I want to clarify this... I don’t judge a truck by the engine and only by the engine. The truck is a sum of its parts, the engine being only one. Ford has built the best *truck* without the best *engine* for a long time now. The 7.3 Powerstroke was a dog that just happened to be dependable and in a great *truck.* Anybody remember the Dodge trucks from that time period with the 5.9 6BT? I sure do. Lots of automatic transmission problems, rust and electrical issues. Not problems I saw with Ford or Chevy/GM trucks of the time. They all rode like ****, and the GM trucks were dogs on power and rusted as bad as the Dodge trucks.

Then Ford started using the six liter Navistar engine. Great trucks, bad motor if not taken care of. Still, Dodge was having transmission problems and GM... Well, they built an adequate product. Then came the days of stupid power numbers starting with the 6.4 liter PSD, which was a good engine still in a good truck. Towards the end of its run Dodge started putting the 6.7 ISB in its trucks, and it was cool. GM still built an adequate product.

Then we get close to where we are now. 6.7 ISB, 6.7 PSD and the 6.6 Duramax. The 6.7 ISB is a great engine. But Dodge still hasn’t caught up to Ford or GM on the stuff around it. Then we have the V8 vs I6 debate. An I6 will have a better torque curve for pulling heavier loads, but most commercial guys have bigger trucks for heavy stuff. So... The V8 wins out in accelerating and getting around because it builds RPM faster. Right now GM builds the best riding truck, Ford does okay, and Dodge trucks ride like crap in comparison. All three of them are probably adequate, especially since Dodge went to the AISIN transmission.

I know this thread is about a guy getting screwed on engine repairs but there is way more that differentiates these brands than the engines. All the Cummins guys are probably right when they say the have the best engine. Don’t trash the Duramax for being an Isuzu design, that company has been building diesels for a long time and are known for fuel economy and longevity. Then, well, Ford got it right with the early 6.7 PSD and everything else has been a downhill slide as far as being able to work on them.
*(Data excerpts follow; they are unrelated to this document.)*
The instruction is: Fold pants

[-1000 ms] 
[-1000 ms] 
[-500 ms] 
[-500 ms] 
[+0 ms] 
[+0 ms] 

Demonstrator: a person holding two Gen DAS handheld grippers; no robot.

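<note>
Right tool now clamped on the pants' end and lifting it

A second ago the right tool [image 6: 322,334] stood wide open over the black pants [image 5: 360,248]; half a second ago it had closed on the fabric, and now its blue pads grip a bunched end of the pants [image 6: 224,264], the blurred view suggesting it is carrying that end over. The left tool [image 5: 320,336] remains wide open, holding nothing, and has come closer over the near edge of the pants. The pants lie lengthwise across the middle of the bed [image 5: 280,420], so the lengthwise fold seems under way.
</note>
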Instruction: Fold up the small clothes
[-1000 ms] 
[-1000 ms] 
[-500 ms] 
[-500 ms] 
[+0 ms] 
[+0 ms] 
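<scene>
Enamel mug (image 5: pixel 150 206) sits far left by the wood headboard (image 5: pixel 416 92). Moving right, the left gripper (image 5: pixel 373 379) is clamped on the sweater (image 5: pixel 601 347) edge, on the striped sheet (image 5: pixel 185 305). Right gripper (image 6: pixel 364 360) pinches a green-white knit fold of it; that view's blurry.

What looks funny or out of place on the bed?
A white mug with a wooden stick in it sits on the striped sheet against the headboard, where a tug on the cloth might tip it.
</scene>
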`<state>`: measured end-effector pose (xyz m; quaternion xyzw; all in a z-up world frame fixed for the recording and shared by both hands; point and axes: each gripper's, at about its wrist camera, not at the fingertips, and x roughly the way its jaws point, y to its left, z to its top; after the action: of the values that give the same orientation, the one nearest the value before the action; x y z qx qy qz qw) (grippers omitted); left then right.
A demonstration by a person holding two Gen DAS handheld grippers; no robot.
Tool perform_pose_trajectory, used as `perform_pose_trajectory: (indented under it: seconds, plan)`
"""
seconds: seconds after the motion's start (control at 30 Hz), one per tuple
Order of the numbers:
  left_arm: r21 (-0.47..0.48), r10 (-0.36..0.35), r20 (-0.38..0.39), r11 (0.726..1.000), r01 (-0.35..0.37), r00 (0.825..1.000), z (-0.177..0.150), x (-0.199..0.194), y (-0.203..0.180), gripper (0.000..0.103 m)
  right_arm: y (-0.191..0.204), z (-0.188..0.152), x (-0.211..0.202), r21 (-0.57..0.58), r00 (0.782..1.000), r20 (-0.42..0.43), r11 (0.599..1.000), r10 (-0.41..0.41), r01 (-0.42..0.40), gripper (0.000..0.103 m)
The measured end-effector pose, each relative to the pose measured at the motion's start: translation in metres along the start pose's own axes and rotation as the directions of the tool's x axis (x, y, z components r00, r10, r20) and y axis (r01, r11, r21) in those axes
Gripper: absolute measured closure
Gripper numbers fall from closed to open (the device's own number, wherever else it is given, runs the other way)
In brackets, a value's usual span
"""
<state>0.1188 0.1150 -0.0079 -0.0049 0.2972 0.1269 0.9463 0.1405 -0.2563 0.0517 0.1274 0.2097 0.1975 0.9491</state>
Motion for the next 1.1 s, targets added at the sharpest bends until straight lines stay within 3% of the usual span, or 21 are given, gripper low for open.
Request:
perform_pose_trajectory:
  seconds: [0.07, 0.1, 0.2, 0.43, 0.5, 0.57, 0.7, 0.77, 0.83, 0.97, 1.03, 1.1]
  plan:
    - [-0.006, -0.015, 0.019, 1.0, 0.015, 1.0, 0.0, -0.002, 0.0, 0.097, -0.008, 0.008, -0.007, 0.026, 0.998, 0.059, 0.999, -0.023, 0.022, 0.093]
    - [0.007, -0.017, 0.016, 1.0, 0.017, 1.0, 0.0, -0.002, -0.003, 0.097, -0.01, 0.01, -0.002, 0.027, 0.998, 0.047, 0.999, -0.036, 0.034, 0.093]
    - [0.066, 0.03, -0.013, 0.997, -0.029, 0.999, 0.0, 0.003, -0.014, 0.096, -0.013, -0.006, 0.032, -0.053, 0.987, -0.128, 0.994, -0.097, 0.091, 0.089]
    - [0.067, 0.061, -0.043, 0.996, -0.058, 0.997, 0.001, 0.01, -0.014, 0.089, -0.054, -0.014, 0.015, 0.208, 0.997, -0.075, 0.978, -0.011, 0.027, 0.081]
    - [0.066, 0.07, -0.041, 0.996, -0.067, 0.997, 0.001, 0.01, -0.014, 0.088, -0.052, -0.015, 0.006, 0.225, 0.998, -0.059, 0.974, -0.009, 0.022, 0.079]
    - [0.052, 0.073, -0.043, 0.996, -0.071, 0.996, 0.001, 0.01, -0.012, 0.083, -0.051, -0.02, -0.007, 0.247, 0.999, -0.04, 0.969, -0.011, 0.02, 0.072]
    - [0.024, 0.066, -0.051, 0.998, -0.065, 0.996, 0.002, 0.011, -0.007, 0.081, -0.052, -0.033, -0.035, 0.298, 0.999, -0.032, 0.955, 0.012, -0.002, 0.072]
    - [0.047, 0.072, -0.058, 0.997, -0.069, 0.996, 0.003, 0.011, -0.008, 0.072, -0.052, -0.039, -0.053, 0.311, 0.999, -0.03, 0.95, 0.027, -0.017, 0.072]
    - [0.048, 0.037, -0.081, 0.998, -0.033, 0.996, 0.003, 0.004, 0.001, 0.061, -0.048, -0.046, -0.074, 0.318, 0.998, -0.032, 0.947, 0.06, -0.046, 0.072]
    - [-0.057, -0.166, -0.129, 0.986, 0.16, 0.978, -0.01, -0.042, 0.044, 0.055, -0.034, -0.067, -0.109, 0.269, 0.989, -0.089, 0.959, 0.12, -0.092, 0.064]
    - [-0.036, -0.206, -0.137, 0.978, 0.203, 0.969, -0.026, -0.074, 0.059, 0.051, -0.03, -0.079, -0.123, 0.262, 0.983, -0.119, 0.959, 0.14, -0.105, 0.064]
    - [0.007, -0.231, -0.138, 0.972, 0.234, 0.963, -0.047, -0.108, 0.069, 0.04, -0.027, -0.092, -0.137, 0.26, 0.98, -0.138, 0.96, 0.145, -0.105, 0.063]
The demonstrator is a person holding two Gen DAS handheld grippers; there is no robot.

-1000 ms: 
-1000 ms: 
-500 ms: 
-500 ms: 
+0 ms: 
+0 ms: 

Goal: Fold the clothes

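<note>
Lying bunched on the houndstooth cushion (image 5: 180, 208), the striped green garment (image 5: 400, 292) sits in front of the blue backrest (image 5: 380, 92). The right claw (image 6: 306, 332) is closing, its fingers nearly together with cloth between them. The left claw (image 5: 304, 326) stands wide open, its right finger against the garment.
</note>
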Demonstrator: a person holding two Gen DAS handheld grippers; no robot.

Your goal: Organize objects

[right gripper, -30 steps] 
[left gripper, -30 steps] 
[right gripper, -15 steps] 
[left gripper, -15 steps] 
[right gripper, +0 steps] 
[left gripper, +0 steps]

As far as the Nissan Titan... Well, let me just say I was not impressed when I tried to use the demo unit to do stuff I’d ask any of the other 3/4 tons to do. That is all.


----------



## 12ram2500 (Apr 18, 2019)

Everything has pros and cons that's just life but I'm sure once this engine is swapped itll last him the rest of the service life he intends for it


----------



## 300zx_tt (Apr 19, 2019)

^^ new motor is in.




The worst of the lifters on the left, the best of the lifters on the right. You can see the diameter of the roller on the left is tiny compared to the one on the right.





The worst lobe on the cam shaft on the passenger side 


So what we think happened is the oil feed tube that lubes the lifters broke (we think from a manufacturing defect) right on top of cylinder 3. Pretty sure the last lifter wasn’t getting any oil, so it was just grinding itself on the cam. Must have been getting some oil just not enough because it wasn’t making any crazy noises


----------



## boltonranger (Apr 19, 2019)

Oh my.
That cam lobe looks awful.
I noticed you believe manufacturing defect. Does Ford agree?
If so- is there absolutely nothing they can do for you, other than lighten your wallet?

What I’m getting at is, do the problems pre-date the end of your warranty?


----------



## 300zx_tt (Apr 20, 2019)

boltonranger said:


> Oh my.
> That cam lobe looks awful.
> I noticed you believe manufacturing defect. Does Ford agree?
> If so- is there absolutely nothing they can do for you, other than lighten your wallet?
> ...




We believe a manufacturing defect because of the break. Very clean and no marks on it, we originally though a pushrod did it but the oil feed line is 2x as thick as a pushrod, and there’s no marks on it where it got hit by something. He said probably on a really cold start one morning the cold oil getting forced through there just broke it off. 

Ford made it very clear, they would do nothing for me. The only way I’ll get anything from them is through small claims court.

I asked the mechanic how long it would take that lifter to look like that, he said said that it’s imposible to put a time on it, what they could do is put a mileage number on it. He said 100% it happened before the warranty was up, based on the size of the worn lifter.


----------



## boltonranger (Apr 20, 2019)

Hmmm. 
Is this Ford doing the autopsy and engine replacement?


----------



## 4seasons (Apr 20, 2019)

boltonranger said:


> Hmmm.
> Is this Ford doing the autopsy and engine replacement?


I go back to what I said earlier about customer value score. That sounds exactly like the Chinese Government putting a social media score on it's citizens based on how much they suck up to the communist. If Ford has screwed you long enough and for enough money than they may let you get a free one this time so they can keep screwing you in the future.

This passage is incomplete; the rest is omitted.